→ TASK DIRECTIONS
Repeat only the lines below from the one containing "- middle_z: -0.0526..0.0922" through the one containing "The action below", inclusive, exactly as written.
===
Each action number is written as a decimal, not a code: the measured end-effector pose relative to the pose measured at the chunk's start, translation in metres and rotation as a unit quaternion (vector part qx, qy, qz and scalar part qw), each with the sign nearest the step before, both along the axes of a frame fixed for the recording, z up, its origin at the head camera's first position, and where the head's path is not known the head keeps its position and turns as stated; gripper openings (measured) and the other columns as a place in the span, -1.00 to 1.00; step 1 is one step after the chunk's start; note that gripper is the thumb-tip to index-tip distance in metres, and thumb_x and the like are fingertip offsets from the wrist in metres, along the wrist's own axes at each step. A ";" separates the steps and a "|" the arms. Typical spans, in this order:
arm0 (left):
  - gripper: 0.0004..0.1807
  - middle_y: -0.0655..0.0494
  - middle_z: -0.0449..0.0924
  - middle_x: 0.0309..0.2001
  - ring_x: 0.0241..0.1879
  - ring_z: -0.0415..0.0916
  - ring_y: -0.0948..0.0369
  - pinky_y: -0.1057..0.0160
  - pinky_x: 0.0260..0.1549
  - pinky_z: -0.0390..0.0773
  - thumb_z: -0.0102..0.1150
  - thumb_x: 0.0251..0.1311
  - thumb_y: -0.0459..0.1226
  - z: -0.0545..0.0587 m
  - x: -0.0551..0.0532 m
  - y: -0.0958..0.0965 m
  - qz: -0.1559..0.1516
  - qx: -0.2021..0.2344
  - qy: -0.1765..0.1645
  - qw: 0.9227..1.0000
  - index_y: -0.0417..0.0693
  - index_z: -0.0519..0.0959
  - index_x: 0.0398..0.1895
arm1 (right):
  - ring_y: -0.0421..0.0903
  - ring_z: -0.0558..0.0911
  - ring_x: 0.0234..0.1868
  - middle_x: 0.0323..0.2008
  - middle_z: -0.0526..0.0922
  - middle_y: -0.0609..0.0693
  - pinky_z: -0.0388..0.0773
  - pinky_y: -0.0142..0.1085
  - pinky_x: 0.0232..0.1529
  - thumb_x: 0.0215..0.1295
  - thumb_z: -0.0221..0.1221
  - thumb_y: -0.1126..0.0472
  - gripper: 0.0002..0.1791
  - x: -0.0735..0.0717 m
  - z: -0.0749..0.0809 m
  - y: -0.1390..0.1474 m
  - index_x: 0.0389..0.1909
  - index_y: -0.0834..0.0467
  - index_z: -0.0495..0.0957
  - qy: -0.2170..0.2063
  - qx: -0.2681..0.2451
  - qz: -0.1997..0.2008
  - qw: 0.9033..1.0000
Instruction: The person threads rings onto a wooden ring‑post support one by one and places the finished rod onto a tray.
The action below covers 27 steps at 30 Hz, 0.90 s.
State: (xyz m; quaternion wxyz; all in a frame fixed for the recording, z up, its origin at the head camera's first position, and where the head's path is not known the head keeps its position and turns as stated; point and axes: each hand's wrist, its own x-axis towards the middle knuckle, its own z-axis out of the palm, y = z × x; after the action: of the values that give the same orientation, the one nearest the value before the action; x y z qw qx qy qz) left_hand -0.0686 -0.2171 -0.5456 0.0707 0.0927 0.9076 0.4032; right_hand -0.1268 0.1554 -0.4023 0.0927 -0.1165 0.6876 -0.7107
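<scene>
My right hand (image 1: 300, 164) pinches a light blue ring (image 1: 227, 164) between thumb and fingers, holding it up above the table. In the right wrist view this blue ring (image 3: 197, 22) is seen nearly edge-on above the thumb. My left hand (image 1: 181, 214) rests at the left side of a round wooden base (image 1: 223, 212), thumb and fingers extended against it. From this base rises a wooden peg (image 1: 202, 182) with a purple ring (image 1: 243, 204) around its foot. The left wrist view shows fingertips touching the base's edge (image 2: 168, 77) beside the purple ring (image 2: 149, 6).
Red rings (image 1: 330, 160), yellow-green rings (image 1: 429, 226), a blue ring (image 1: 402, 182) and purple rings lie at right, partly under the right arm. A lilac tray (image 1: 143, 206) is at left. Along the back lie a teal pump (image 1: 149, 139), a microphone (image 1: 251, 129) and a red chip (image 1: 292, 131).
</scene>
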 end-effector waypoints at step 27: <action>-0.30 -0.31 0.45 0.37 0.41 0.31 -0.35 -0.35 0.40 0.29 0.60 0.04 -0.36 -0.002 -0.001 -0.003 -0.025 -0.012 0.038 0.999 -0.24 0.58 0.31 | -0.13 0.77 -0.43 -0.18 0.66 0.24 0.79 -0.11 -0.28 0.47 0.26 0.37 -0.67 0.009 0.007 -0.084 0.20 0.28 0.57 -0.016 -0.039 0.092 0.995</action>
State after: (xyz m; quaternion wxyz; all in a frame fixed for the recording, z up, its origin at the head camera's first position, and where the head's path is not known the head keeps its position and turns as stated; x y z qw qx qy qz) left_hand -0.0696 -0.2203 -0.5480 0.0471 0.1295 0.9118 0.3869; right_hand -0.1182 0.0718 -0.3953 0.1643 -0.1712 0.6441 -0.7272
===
→ TASK RESULT
  - middle_z: -0.0526..0.0922
  - middle_y: -0.0609..0.0693
  - pinky_z: -0.0388..0.0773
  - pinky_y: -0.0142..0.1085
  - pinky_x: 0.0232..0.1529
  - thumb_x: 0.0215..0.1295
  - thumb_z: -0.0221..0.1221
  - thumb_y: -0.1126..0.0472
  - gripper: 0.0002..0.1791
  - x: -0.0735..0.0717 m
  - z: -0.0749..0.0809 m
  - y: -0.1390..0.1474 m
  - index_x: 0.0389..0.1909
  - index_y: -0.0834..0.0467
  - index_z: -0.0495..0.0957
  - qy: -0.2170..0.2063
  - qx: -0.2681..0.2451
  - qz: -0.1997..0.2008
  - qw: 0.9033..1.0000
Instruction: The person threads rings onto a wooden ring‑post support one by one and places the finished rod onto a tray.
The action below covers 27 steps at 30 Hz, 0.90 s.

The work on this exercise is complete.